After she had written the script, Sofia Coppola was heartbroken to discover that another company was already producing an adaptation of the book themselves. However, they were not happy with their script, so she showed them hers and they ended up using it instead.
Thurston Moore of the band Sonic Youth originally gave the book to Sofia Coppola. After reading it, she decided to make it into a movie.
Coppola was inspired to write the film after reading the source novel: "I really didn't know I wanted to be a director until I read The Virgin Suicides and saw so clearly how it had to be done," she said. "I immediately saw the central story as being about what distance and time and memory do to you, and about the extraordinary power of the unfathomable."
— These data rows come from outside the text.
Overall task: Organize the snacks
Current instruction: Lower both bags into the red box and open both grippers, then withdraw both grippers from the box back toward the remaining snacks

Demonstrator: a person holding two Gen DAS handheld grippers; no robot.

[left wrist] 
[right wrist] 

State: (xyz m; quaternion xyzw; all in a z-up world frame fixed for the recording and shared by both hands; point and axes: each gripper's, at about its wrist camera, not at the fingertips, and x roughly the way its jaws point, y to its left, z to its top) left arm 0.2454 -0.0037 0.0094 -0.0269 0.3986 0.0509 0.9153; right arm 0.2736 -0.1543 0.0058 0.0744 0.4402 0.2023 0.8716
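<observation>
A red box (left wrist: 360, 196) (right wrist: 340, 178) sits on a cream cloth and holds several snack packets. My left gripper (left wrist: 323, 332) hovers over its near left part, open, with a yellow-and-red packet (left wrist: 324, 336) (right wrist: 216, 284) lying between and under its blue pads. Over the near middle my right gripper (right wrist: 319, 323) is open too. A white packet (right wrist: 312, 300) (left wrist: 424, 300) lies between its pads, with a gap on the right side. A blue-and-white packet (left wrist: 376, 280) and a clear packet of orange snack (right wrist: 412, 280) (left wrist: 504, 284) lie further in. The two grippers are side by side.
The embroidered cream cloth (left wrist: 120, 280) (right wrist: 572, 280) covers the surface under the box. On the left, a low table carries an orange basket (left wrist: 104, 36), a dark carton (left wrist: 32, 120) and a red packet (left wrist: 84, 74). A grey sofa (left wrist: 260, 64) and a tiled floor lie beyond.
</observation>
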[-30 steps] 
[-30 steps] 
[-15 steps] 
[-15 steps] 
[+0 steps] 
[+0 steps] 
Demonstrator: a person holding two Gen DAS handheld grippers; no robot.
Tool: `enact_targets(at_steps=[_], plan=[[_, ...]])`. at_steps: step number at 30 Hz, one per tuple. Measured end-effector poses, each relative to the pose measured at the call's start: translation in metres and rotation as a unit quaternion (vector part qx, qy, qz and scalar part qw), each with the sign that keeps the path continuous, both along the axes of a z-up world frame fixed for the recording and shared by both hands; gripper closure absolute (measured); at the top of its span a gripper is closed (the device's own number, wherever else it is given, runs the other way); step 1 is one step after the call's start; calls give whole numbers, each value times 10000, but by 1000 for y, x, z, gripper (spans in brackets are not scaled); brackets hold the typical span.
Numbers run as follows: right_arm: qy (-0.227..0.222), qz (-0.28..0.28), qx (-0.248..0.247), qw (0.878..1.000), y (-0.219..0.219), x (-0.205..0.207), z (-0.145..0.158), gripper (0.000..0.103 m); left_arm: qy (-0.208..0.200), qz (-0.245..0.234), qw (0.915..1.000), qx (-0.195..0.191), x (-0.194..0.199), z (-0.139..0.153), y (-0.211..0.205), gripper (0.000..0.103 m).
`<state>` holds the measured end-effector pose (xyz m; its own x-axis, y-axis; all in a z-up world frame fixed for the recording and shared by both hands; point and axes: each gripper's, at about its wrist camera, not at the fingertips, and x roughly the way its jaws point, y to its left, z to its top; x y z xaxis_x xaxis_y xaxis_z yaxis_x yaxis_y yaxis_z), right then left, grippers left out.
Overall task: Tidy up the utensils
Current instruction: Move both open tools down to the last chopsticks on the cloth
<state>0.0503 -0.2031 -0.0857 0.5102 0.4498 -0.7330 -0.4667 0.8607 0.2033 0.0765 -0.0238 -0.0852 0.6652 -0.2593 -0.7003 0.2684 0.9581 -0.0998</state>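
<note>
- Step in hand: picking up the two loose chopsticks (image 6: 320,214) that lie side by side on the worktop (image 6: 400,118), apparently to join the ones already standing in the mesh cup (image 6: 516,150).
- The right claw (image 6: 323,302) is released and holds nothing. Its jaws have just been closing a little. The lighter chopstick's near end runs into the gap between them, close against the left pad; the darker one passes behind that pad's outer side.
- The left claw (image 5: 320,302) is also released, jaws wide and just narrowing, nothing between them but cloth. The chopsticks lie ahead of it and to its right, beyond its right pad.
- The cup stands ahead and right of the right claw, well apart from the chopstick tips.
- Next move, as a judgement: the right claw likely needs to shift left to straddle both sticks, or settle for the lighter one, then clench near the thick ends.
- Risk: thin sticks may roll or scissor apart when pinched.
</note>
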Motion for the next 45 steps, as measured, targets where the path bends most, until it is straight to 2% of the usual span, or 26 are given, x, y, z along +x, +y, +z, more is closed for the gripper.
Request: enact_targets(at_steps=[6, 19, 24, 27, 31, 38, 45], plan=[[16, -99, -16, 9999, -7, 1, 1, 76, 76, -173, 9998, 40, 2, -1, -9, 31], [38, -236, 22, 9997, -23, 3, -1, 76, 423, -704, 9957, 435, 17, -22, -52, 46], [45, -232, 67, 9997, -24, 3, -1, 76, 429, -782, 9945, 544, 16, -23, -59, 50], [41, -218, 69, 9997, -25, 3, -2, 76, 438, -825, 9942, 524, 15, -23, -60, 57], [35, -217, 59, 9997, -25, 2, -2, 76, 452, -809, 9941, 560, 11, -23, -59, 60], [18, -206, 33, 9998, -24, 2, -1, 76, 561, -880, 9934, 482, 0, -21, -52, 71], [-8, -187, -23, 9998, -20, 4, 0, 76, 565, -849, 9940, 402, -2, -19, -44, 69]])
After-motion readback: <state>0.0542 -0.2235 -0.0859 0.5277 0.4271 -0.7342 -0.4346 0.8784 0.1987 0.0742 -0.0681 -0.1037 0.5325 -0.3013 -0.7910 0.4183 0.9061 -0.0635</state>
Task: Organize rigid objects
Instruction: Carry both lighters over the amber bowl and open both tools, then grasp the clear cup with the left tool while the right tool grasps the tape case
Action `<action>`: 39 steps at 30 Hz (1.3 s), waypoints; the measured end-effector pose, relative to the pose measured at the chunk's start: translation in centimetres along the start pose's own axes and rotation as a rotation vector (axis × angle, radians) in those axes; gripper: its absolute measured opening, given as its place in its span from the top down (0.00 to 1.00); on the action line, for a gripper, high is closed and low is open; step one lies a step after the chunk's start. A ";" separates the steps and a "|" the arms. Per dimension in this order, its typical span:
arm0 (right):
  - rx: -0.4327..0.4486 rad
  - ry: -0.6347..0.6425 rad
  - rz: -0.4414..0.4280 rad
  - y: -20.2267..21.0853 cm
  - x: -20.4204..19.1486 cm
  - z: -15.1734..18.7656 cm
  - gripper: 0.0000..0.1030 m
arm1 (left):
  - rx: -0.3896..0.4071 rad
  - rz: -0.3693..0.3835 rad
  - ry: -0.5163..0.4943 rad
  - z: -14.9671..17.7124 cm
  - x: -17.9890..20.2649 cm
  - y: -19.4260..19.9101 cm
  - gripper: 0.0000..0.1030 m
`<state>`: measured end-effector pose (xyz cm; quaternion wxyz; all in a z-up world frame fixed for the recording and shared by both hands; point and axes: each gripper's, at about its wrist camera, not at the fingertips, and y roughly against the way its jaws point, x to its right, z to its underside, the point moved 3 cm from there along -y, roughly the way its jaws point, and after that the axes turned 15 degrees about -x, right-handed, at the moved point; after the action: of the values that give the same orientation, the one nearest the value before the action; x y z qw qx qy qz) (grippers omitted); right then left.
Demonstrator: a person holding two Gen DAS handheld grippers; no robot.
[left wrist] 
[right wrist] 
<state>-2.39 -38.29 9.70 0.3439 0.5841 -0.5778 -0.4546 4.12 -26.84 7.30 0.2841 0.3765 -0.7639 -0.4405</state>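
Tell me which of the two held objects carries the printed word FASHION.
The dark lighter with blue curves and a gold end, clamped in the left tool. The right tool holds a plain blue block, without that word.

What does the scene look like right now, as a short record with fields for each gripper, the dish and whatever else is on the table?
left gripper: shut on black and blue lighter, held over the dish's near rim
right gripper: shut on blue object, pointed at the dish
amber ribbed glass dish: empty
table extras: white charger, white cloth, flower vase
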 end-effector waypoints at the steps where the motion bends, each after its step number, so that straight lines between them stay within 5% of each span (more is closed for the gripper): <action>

For the part of Lux, Coppola auditioned numerous actresses, but had a "gut choice" of Kirsten Dunst, who was sixteen years old at the time of her casting. Reflecting on the role, Dunst said: "I was nervous. It was my first role that was more of a 'sexy' thing. I was also unsure about how large the role was gonna be, because a lot of it was without dialogue. When I met Sofia, I immediately knew that she would handle it in a delicate way... [she] really brought out the luminous aspect of the girls; she made them like ethereal angels, almost like they weren't really there."
After seeing her in the movie Manny & Lo (1996), Sofia Coppola offered Scarlett Johansson a role in the film. Johansson, however, considered the script to be "too intense" and turned it down. Johansson would star in Coppola's next film, Lost in Translation (2003).